[RFC,40/86] context_tracking: add ct_state_cpu()

Message ID 20231107215742.363031-41-ankur.a.arora@oracle.com
State New
Headers
Series Make the kernel preemptible |

Commit Message

Ankur Arora Nov. 7, 2023, 9:57 p.m. UTC
  While making up its mind about whether to reschedule a target
runqueue eagerly or lazily, resched_curr() needs to know if the
target is executing in the kernel or in userspace.

Add ct_state_cpu().

Signed-off-by: Ankur Arora <ankur.a.arora@oracle.com>

---
Using context-tracking for this seems like overkill. Is there a better
way to achieve this? One problem with depending on user_enter() is that
it happens much too late for our purposes. From the scheduler's
point-of-view the exit state has effectively transitioned once the
task exits the exit_to_user_loop() so we will see stale state
while the task is done with exit_to_user_loop() but has not yet
executed user_enter().

---
 include/linux/context_tracking_state.h | 21 +++++++++++++++++++++
 kernel/Kconfig.preempt                 |  1 +
 2 files changed, 22 insertions(+)
  

Comments

Peter Zijlstra Nov. 8, 2023, 9:16 a.m. UTC | #1
On Tue, Nov 07, 2023 at 01:57:26PM -0800, Ankur Arora wrote:
> While making up its mind about whether to reschedule a target
> runqueue eagerly or lazily, resched_curr() needs to know if the
> target is executing in the kernel or in userspace.
> 
> Add ct_state_cpu().
> 
> Signed-off-by: Ankur Arora <ankur.a.arora@oracle.com>
> 
> ---
> Using context-tracking for this seems like overkill.
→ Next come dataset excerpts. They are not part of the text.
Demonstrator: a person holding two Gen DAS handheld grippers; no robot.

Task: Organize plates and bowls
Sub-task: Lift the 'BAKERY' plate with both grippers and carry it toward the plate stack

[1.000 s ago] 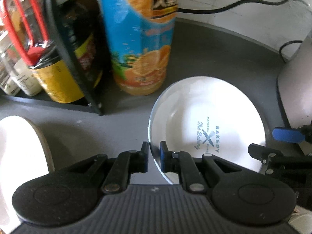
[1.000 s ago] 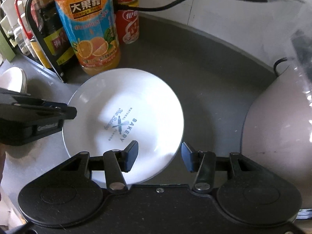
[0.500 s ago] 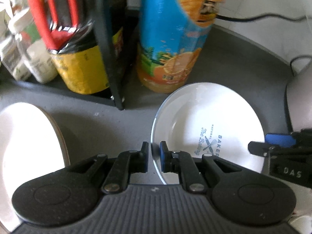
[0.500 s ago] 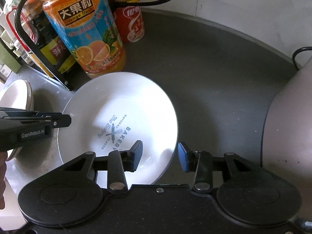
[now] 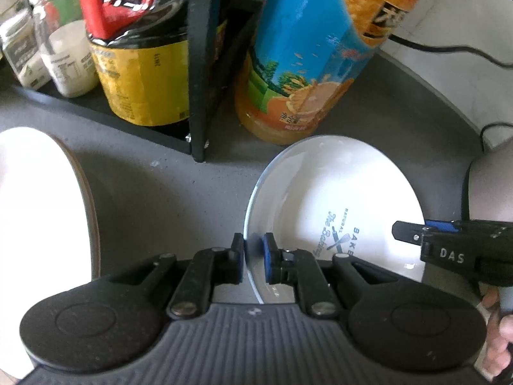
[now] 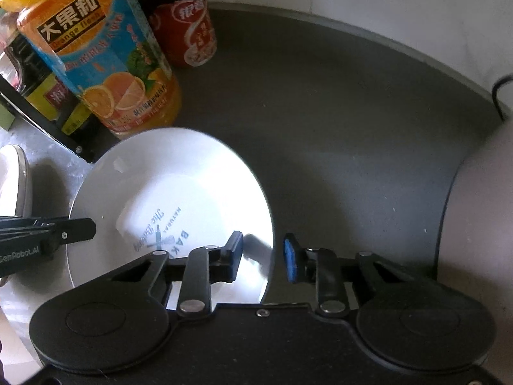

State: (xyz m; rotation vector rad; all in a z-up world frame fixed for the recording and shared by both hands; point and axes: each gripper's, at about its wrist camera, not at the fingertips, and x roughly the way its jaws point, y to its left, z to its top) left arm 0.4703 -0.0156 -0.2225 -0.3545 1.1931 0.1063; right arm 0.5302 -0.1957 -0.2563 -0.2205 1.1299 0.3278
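Note:
A white shallow plate point(image 5: 336, 192) with a blue "BAKERY" print sits on the dark grey counter. My left gripper point(image 5: 253, 256) is shut on its left rim, one pad inside and one outside. In the right wrist view the same plate point(image 6: 179, 186) fills the lower left, and the left gripper point(image 6: 80, 229) reaches in from the left edge. My right gripper point(image 6: 263, 256) straddles the plate's right rim. Its jaws are closing, with a gap still showing beside the blue pad. The right gripper point(image 5: 416, 234) also shows at the plate's far side.
A second white dish point(image 5: 38, 208) lies at the left. An orange juice bottle point(image 5: 307, 64) stands just behind the plate, beside a black rack point(image 5: 198, 64) of sauce bottles. A red can point(image 6: 189, 32) and a black cable point(image 5: 449, 49) are behind. A pale rounded appliance point(image 6: 481, 224) stands at the right.
The right gripper's jaws have narrowed around the plate's right rim. The left gripper keeps its grip on the left rim and has rolled, with the bottles now looming closer.

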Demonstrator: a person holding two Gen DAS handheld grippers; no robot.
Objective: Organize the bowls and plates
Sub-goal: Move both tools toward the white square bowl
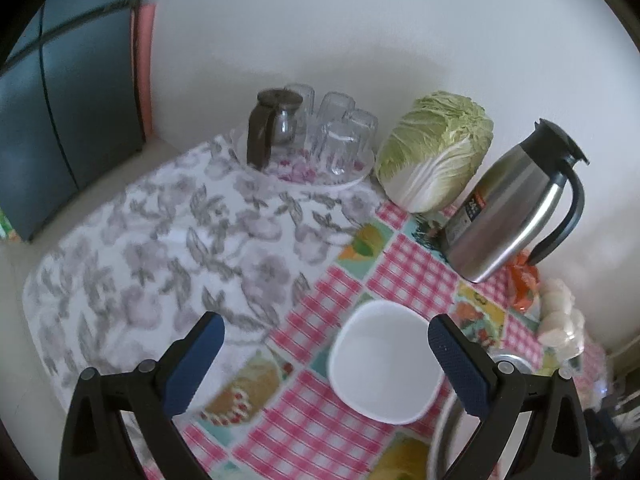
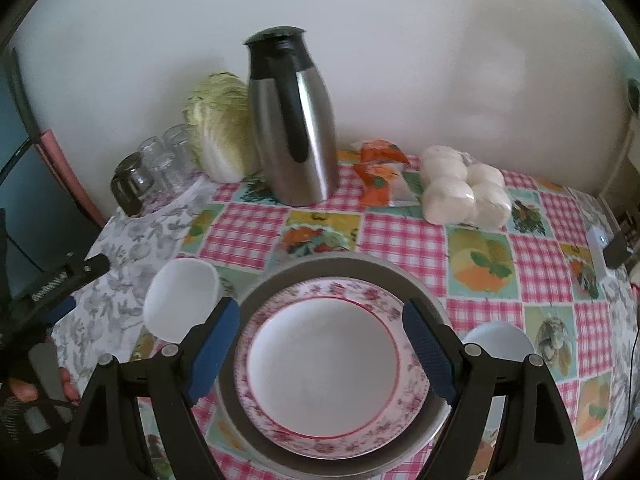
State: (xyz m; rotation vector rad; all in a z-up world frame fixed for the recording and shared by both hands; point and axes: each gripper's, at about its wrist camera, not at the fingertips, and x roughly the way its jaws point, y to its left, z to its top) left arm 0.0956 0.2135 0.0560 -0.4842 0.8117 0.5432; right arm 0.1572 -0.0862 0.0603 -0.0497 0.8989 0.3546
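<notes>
Left gripper (image 1: 326, 364) hovers above the table, fingers spread wide, nothing held; a white bowl (image 1: 386, 362) sits on the checked tablecloth (image 1: 320, 308) below, nearer the right finger. Right gripper (image 2: 320, 348) also wide open and empty, poised over a floral-rimmed plate (image 2: 324, 368). The plate rests inside a larger grey metal plate (image 2: 304, 270). In the right wrist view the white bowl (image 2: 182, 298) stands just left of the grey plate, and a second white bowl (image 2: 500, 338) lies to its right, partly hidden behind the right finger. At the back of the table: steel thermos jug (image 2: 294, 120), cabbage (image 2: 218, 128), upturned glasses (image 1: 338, 132) on a tray with a small glass pot (image 1: 272, 126), an orange packet (image 2: 380, 172) and a bag of white buns (image 2: 464, 192). A grey floral cloth (image 1: 160, 232) covers the table's left part.
</notes>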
Is there a better
> way to achieve this? One problem with depending on user_enter() is that
> it happens much too late for our purposes. From the scheduler's
> point-of-view the exit state has effectively transitioned once the
> task exits the exit_to_user_loop() so we will see stale state
> while the task is done with exit_to_user_loop() but has not yet
> executed user_enter().
> 
> ---
>  include/linux/context_tracking_state.h | 21 +++++++++++++++++++++
>  kernel/Kconfig.preempt                 |  1 +
>  2 files changed, 22 insertions(+)
> 
> diff --git a/include/linux/context_tracking_state.h b/include/linux/context_tracking_state.h
> index bbff5f7f8803..6a8f1c7ba105 100644
> --- a/include/linux/context_tracking_state.h
> +++ b/include/linux/context_tracking_state.h
> @@ -53,6 +53,13 @@ static __always_inline int __ct_state(void)
>  {
>  	return raw_atomic_read(this_cpu_ptr(&context_tracking.state)) & CT_STATE_MASK;
>  }
> +
> +static __always_inline int __ct_state_cpu(int cpu)
> +{
> +	struct context_tracking *ct = per_cpu_ptr(&context_tracking, cpu);
> +
> +	return atomic_read(&ct->state) & CT_STATE_MASK;
> +}
>  #endif
>  
>  #ifdef CONFIG_CONTEXT_TRACKING_IDLE
> @@ -139,6 +146,20 @@ static __always_inline int ct_state(void)
>  	return ret;
>  }
>  
> +static __always_inline int ct_state_cpu(int cpu)
> +{
> +	int ret;
> +
> +	if (!context_tracking_enabled_cpu(cpu))
> +		return CONTEXT_DISABLED;
> +
> +	preempt_disable();
> +	ret = __ct_state_cpu(cpu);
> +	preempt_enable();
> +
> +	return ret;
> +}

Those preempt_disable/enable are pointless.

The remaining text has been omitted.